In this Tuesday, Jan. 21, 2014, file photo, slaughtered chickens are displayed for sale at a wholesale poultry market in Shanghai. The Chinese government says a 41-year-old man has contracted what might be the world’s first human case of the H10N3 strain of bird flu, but the risk of large-scale spread is low.

Associated Press

A Chinese man has become ill with what may be the first human case of H10N3 avian influenza, according to The Associated Press.

“This infection is an accidental cross-species transmission,” Chinese authorities said in a statement, the AP reported. “The risk of large-scale transmission is low.”

China’s National Health Commission said the 41-year-old man was hospitalized on April 28 and was diagnosed with the H10N3 avian influenza virus a month later on May 28, Reuters reported. Authorities did not say how the Zhenjiang city man became infected, but that he was in stable condition and was prepared to be released from the hospital, according to Reuters.

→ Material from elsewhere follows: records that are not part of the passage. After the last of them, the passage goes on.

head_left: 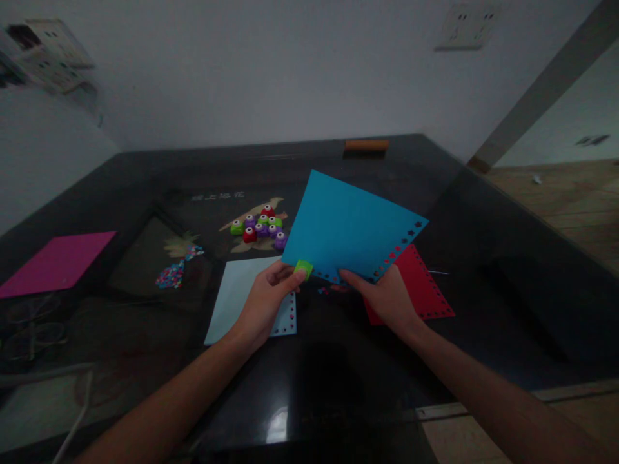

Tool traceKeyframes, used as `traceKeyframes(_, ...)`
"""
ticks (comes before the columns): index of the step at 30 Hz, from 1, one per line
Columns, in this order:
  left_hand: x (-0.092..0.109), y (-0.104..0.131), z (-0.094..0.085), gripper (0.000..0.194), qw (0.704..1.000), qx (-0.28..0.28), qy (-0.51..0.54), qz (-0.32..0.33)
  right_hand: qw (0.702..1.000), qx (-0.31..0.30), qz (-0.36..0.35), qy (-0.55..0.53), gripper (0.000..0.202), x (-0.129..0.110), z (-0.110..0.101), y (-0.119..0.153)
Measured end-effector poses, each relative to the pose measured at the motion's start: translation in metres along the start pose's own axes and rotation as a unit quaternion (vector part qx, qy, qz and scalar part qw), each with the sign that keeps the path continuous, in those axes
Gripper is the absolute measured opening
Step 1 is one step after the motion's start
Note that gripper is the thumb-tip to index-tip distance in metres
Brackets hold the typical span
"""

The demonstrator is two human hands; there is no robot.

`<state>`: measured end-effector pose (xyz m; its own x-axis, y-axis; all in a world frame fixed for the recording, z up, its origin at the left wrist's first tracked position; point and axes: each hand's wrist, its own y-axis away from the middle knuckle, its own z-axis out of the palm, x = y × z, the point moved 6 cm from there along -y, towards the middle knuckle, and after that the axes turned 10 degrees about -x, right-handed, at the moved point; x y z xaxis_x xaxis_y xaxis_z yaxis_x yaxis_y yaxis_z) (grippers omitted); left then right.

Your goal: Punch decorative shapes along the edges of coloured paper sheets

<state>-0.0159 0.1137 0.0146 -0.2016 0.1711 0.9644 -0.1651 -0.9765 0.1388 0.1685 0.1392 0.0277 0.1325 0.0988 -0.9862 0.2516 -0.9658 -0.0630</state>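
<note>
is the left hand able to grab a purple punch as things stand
Probably not: the left hand grips a green punch at the edge of the blue sheet. Otherwise, the way to the nearest purple punch looks fairly free.

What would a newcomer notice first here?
Probably the blue sheet, raised mid-view in the right hand, with cutouts along two edges. Next, the green craft punch in the left hand, at the sheet's lower left corner. Beyond, left of centre, red, green and purple punches cluster on the black table.
</note>
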Motion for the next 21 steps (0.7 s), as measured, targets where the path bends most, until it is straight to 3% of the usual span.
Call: traceKeyframes(21,0.001,0.0001,0.0003,0.02,1.0,-0.002,-0.004,0.003,1.0,-0.002,0.007,-0.002,0.02,-0.0021,0.0012,0.0002)
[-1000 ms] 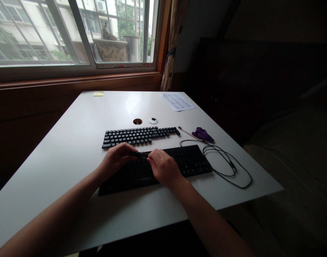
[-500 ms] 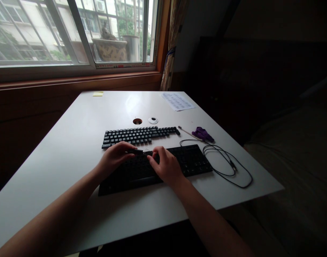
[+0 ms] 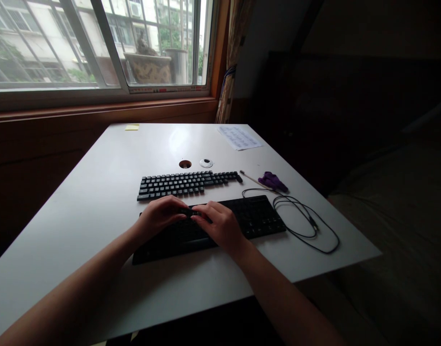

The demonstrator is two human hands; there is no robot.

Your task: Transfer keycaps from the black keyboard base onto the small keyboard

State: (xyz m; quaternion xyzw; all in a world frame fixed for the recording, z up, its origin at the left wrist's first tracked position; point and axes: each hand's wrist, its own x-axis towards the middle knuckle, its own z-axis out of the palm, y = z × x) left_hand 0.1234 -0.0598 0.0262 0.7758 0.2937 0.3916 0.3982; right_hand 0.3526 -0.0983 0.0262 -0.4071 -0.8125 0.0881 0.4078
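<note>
- left hand and right hand sit closer than a sec ago, both pinching a small black part, so it's probably steadier
- it's above the keyboard, keycaps at 12 o'clock

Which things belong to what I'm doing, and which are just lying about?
Likely in use:
small dark piece between left hand and right hand
keyboard beneath
keycaps
cable
possibly purple cloth, thin stick

Probably just lying about:
yellow note
papers
</note>
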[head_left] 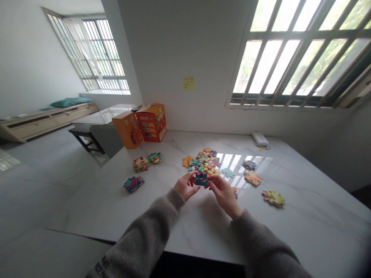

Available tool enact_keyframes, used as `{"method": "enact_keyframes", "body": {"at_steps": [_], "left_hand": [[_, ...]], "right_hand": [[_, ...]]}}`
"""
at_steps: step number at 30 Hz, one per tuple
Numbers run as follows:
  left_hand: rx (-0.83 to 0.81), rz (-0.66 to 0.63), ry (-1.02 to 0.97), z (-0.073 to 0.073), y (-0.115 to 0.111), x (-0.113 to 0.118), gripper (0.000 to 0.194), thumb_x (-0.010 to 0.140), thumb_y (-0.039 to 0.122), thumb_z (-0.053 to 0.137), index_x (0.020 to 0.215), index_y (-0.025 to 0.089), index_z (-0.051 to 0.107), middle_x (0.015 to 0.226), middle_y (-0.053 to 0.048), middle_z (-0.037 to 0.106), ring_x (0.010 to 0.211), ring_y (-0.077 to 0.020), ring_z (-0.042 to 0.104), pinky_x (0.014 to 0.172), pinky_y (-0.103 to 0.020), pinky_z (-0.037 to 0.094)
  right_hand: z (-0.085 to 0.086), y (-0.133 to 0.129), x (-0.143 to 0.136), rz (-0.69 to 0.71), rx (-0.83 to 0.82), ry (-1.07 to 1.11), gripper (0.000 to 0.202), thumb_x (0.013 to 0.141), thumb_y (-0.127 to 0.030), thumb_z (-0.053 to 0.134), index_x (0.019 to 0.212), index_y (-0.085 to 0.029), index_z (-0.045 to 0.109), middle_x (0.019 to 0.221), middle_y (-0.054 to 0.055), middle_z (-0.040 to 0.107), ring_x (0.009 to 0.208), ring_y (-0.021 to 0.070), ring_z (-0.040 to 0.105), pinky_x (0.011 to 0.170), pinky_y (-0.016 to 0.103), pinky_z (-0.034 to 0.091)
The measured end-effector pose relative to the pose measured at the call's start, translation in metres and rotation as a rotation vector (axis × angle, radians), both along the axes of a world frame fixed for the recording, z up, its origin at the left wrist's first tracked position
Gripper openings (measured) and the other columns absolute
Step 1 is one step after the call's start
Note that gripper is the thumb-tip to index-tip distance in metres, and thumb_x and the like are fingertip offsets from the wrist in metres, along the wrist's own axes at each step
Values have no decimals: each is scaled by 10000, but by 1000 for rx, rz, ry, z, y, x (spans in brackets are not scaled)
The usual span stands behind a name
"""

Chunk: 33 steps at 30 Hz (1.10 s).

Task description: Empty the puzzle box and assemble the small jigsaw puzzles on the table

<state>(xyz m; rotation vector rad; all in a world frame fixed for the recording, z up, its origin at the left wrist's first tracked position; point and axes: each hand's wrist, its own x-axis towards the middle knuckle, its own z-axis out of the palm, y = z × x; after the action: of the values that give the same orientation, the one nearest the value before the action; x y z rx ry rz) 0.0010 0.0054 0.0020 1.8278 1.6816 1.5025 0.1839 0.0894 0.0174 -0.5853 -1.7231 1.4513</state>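
Observation:
Between my two hands, above the white marble-look table [185, 231], is a dark blue puzzle piece [201, 179] with orange marks. My left hand [186, 186] grips its left side, and the fingers of my right hand [224, 193] pinch its right side. Just beyond it lies a heaped pile of mixed puzzle pieces [206, 159]. A pale green piece [228, 172] rests on the table to the right of the pile. Some pinkish-orange pieces [234, 190] are partly hidden behind my right hand.
Small stacks of pieces stand at left [134, 184], [141, 164], [155, 157] and at right [249, 165], [252, 178], [273, 197]. Two orange boxes [127, 129], [152, 122] stand at the back left. A white device with a cable [260, 139] lies at the back right.

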Motion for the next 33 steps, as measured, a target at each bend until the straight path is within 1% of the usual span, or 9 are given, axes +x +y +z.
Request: {"method": "enact_keyframes", "body": {"at_steps": [6,9,17,19,22,24,27,30,33], "left_hand": [[33,57,183,3,-4,-5,492,792,407,710,1210,189,567,798,-6,608,648,-122,532,652,-275,489],[43,68,197,5,-6,-5,487,799,441,706,1195,188,579,780,-4,607,637,-122,524,655,-275,482],[36,58,216,-1,-3,-7,492,804,417,682,1229,195,569,788,-5,603,639,-126,509,672,-284,467],[41,52,225,0,-3,-7,484,794,406,688,1212,191,571,801,-10,603,650,-132,516,678,-288,466],[30,65,274,7,-9,-9,439,767,416,708,1129,194,595,802,-15,605,675,-145,535,696,-297,462],[23,115,334,13,-16,-12,420,759,447,713,1076,195,604,793,-20,607,694,-159,550,713,-307,457],[39,275,407,18,-36,-25,411,774,476,698,1051,188,601,816,-40,622,747,-191,580,746,-335,449],[54,452,472,19,-66,-48,396,807,460,671,1074,179,592,874,-59,639,816,-221,598,789,-361,441],[61,605,529,18,-99,-78,396,824,454,664,1099,177,599,900,-65,648,857,-240,601,826,-375,432]], "right_hand": [[-2,-1,-1,11,9,-15,298,877,-469,644,1017,-209,607,885,63,704,742,193,666,662,328,500],[-3,-1,-1,8,13,-19,304,881,-475,638,1029,-213,600,894,66,702,737,194,662,653,331,501],[0,-2,-1,14,14,-24,296,877,-475,645,1005,-211,606,829,42,690,723,187,662,648,320,492],[1,-3,-1,43,1,-30,284,884,-464,636,1007,-210,607,817,40,683,728,185,658,645,318,496],[2,-4,0,83,3,-49,293,881,-466,629,1027,-214,611,882,55,683,771,190,652,646,321,515],[2,-5,0,95,25,-74,311,889,-462,612,1088,-222,598,953,66,680,812,194,649,663,328,529],[1,-4,2,92,81,-113,322,919,-439,564,1164,-229,569,988,73,674,834,192,644,696,336,531],[-1,-6,3,89,140,-139,297,928,-415,548,1160,-232,581,977,71,667,837,193,635,724,342,524],[0,-10,3,102,205,-161,268,928,-381,548,1151,-240,593,982,70,657,870,205,633,756,354,521]]}}
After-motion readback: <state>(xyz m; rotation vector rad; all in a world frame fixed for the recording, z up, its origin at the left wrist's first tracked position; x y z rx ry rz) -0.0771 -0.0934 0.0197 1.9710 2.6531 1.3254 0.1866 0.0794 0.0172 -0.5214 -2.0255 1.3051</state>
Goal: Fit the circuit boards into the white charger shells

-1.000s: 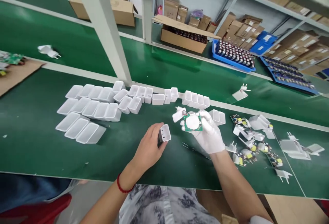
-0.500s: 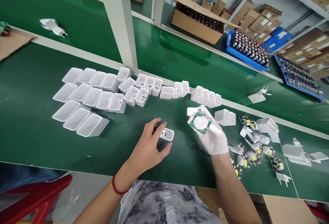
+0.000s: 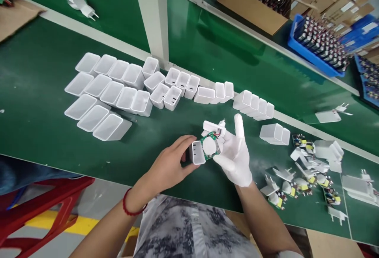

The World Health Organization says the transmission of avian influenzas to humans are rare and typically related to “direct or indirect contact with infected live or dead poultry.”

What is avian influenza?

According to the Centers for Disease Control and Prevention, avian influenzas are diseases that occur naturally in wild birds, can infect domestic birds and do not typically transfer to humans. “However, sporadic human infections with avian flu viruses have occurred,” as reported on the CDC website.

  • The “H” and “N” used to identify avian influenzas represent different hemagglutinin and neuraminidase proteins of the specific virus, according to the CDC.
  • “Bird flu viruses can infect people when enough virus gets into a person’s eyes, nose or mouth, or is inhaled. This might happen when virus is in the air (in droplets or possibly dust) and a person breathes it in, or when a person touches something that has virus on it and then touches their mouth, eyes or nose,” said the CDC of avian influenza transmissions to humans.

Reuters reported that there hasn’t been a large infection of avian flu in humans since around 300 people were killed by H7N9 in 2016-2017.

  • “Most of the cases of human infection with this avian H7N9 virus have reported recent exposure to live poultry or potentially contaminated environments, especially markets where live birds have been sold,” according to the World Health Organization.
  • “Rare instances of limited person-to-person spread of this virus have been identified in China, but there is no evidence of sustained person-to-person spread,” said the CDC of the H7N9 outbreak.